We get nervous when Nike gets involved with classic college football brands. We like Penn State's uniforms, Alabama's uniforms, simple two-color get-ups with clean lines. We're curmudgeonly like that. But there's not much we like better than diving into press releases Nike puts out after coming up with new fonts, so let's unpack Georgia's new look:
The letterforms are sturdy and powerful drawing inspiration from the bulldog’s anatomy as well as perhaps the most notable North Campus fixture -- The Arch. The famous cast-iron Arch, has become the symbol of the University of Georgia, and was installed in the 1850s, when the front of the campus was enclosed with an iron fence.

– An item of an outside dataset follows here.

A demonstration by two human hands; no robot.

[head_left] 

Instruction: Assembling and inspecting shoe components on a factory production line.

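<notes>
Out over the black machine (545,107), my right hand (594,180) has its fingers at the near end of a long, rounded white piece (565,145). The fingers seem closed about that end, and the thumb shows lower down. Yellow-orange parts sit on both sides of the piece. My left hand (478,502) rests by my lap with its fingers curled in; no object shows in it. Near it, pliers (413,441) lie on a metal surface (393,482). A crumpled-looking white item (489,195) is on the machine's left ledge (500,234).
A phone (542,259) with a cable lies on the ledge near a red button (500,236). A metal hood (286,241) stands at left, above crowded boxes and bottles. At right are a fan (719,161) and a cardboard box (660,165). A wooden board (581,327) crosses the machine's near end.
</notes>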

The Arch was patterned after the arch on Georgia’s state seal.
Right, except you know what's sturdier and powerful-er? Block lettering. Why is Boise State the only team that looks good when it veers away from block numerals? Everybody else who tries it looks cartoonish, and this is no exception.

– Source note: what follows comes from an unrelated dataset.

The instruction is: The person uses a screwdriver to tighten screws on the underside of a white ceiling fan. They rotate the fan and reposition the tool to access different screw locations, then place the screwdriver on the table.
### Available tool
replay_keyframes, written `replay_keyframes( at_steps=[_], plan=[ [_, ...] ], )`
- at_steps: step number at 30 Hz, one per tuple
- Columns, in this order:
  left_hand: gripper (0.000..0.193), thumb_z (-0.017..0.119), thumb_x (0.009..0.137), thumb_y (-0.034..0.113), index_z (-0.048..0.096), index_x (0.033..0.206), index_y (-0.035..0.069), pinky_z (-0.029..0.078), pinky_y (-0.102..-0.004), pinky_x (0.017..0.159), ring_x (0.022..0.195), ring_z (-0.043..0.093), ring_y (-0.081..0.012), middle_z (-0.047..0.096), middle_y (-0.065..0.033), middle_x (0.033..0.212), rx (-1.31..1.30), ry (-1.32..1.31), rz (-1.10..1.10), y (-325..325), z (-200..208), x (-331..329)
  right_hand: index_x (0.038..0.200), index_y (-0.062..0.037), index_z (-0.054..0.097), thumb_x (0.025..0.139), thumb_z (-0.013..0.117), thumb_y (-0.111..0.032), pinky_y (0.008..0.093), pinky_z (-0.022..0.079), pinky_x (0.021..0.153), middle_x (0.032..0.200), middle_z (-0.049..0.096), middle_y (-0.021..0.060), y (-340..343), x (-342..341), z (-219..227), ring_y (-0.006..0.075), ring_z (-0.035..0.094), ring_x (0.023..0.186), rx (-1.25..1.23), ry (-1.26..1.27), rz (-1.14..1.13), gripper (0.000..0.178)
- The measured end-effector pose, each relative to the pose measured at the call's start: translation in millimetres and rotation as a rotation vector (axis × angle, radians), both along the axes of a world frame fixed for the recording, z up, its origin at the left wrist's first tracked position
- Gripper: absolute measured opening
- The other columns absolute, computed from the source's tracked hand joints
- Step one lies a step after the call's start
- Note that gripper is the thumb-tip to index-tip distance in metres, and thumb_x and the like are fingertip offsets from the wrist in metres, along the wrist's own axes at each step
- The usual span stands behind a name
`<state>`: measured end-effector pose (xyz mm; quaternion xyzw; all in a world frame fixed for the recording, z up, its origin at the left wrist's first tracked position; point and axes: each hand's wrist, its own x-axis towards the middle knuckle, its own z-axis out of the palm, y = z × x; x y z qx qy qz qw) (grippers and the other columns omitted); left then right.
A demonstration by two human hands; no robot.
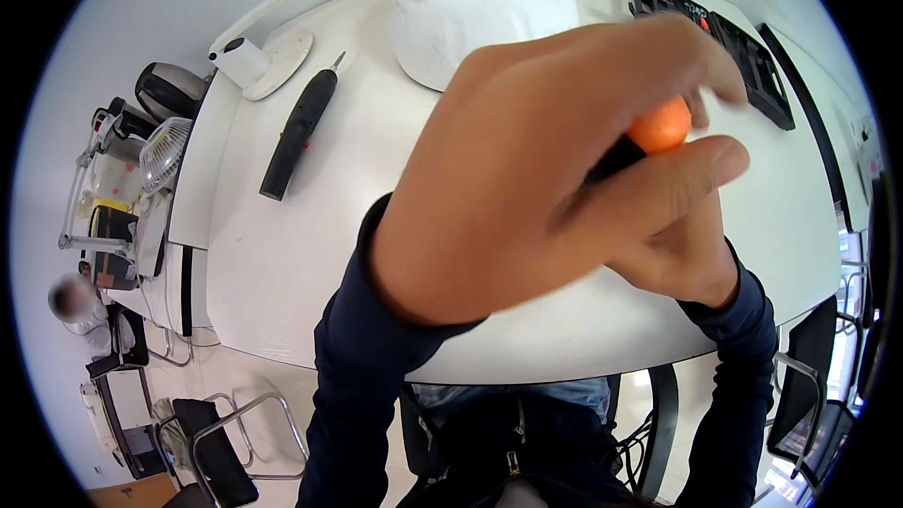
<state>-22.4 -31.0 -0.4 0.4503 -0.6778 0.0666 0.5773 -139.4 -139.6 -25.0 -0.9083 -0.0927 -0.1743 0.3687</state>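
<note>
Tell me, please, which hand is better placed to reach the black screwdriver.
Probably the left hand: it is nearer the black screwdriver, while the right hand is farther right, partly hidden. However, the left curls around an orange-and-black object and may need freeing first.

Bright orange at the tip, black behind, on the round-ended handle [661, 125]. Plain white across the table [282, 292]. Black, red-marked, silvery at the point, on the slim screwdriver [299, 134] toward the left edge. Likewise plain white on the domed housing [442, 28] at the far edge. Black, spotted with red, on the flat case [757, 66] at the far right corner. Solid navy on the long sleeves [353, 386].
</note>
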Motion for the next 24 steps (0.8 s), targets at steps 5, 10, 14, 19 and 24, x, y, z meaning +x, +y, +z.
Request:
replay_keyframes(
  at_steps=[5, 10, 14, 19, 24],
  plan=[
    [0.034, 0.051, 0.086, 0.017, 0.049, 0.113, -0.003, 0.039, -0.029, 0.084, 0.097, 0.055, -0.0184, 0.059, -0.0126, 0.103, 0.184, 0.001, 0.218, 22, 11, 28, 0.102, 0.0024, 0.051, 0.075, 0.065, -0.01, 0.0246, 0.047, 0.062, 0.083, 0.06, 0.0103, -2, -2, 20, 0.0136, 0.06, 0.067, 0.184, -0.164, -0.181, 0.033],
    [0.031, 0.059, 0.078, 0.037, 0.057, 0.099, 0.013, 0.041, -0.0315, 0.049, 0.052, 0.054, -0.0234, 0.054, -0.0034, 0.053, 0.737, -0.414, 0.932, 14, -54, 49, 0.105, 0.0008, 0.048, 0.08, 0.06, -0.03, 0.0164, 0.04, 0.045, 0.071, 0.062, 0.0092, -25, -9, 31, 0.0079, 0.053, 0.05, 0.08, -0.502, -0.378, 0.042],
    [0.045, 0.057, 0.074, 0.048, 0.054, 0.109, 0.02, 0.04, -0.0329, 0.051, 0.058, 0.056, -0.0222, 0.057, -0.0058, 0.062, 0.803, -0.442, 0.9, -3, -86, 35, 0.093, -0.0011, 0.052, 0.074, 0.067, -0.017, 0.0318, 0.053, 0.063, 0.09, 0.06, 0.0121, -26, -20, 40, 0.0212, 0.064, 0.068, 0.22, -0.454, -0.364, 0.029],
    [0.047, 0.058, 0.07, 0.043, 0.052, 0.112, 0.021, 0.041, -0.0353, 0.054, 0.066, 0.058, -0.0224, 0.06, -0.0065, 0.071, 1.002, -0.369, 0.903, -13, -89, 33, 0.092, 0.0001, 0.052, 0.073, 0.068, -0.014, 0.029, 0.052, 0.062, 0.091, 0.059, 0.0128, -23, -21, 41, 0.0208, 0.064, 0.067, 0.246, -0.448, -0.341, 0.028],
    [0.046, 0.057, 0.069, 0.038, 0.052, 0.111, 0.02, 0.043, -0.0361, 0.056, 0.068, 0.058, -0.023, 0.06, -0.0071, 0.072, 1.003, -0.338, 0.901, -10, -90, 31, 0.099, 0.0021, 0.049, 0.076, 0.064, -0.017, 0.0202, 0.043, 0.051, 0.076, 0.061, 0.0105, -15, -16, 40, 0.0118, 0.056, 0.055, 0.205, -0.433, -0.344, 0.034]
  ],
)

And here's where the trouble really starts:
Georgia already has a bulldog logo. You might have seen it. It is way more terrifying than any actual bulldog. It is an outstanding piece of work. This is a Kidz Bop bulldog. It's like they took all the spiky bits off the mascot and added it to the font.

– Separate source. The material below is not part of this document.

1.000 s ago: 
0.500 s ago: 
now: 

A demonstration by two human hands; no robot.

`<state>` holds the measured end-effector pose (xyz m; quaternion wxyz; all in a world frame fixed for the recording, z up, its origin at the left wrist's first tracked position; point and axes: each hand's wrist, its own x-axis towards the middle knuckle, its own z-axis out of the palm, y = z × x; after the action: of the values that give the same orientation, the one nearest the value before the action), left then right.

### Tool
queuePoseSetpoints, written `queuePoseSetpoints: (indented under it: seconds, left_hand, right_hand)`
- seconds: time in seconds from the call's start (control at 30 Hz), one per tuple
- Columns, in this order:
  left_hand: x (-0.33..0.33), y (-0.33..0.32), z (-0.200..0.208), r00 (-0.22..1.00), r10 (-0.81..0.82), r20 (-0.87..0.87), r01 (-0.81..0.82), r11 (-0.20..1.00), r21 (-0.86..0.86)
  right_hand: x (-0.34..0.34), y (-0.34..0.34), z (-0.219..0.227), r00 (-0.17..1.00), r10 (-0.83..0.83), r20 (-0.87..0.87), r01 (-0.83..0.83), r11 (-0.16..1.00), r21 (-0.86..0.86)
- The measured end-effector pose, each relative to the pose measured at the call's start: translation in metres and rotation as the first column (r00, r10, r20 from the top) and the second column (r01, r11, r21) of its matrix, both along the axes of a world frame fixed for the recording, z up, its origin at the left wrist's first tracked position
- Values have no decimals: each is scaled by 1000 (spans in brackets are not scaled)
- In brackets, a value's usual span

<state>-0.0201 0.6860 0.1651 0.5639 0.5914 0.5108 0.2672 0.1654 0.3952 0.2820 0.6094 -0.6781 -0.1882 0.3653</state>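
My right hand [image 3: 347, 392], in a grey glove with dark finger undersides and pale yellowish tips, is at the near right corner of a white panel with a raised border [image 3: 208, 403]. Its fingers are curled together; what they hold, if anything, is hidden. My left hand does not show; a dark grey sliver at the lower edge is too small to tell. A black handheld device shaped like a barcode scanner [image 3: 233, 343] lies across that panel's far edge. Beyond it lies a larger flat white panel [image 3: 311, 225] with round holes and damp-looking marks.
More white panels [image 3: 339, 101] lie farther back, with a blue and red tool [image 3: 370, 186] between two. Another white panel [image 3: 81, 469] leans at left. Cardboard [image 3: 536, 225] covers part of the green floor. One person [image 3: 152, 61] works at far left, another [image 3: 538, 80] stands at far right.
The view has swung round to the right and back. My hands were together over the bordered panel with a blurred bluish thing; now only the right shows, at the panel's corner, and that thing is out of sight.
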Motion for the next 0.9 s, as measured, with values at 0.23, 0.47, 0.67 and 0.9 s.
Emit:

In summation: Georgia is a tradition-drenched program that didn't need to alter a thing to remain a recognizable brand. Or, as Dawg Sports puts it, "Clearly now with a second logo and new font, fans will be much more excited about coming out to basketball games, and the baseball team will play better." Nike, get off our lawns.*Full disclosure: We live with a Georgia grad who was roundly horrified by this little experiment, so we freely admit to bias in favor of traditional outfitting. But honestly, there's telling a story with typography and then there's adding pointy bits to letters and calling it good.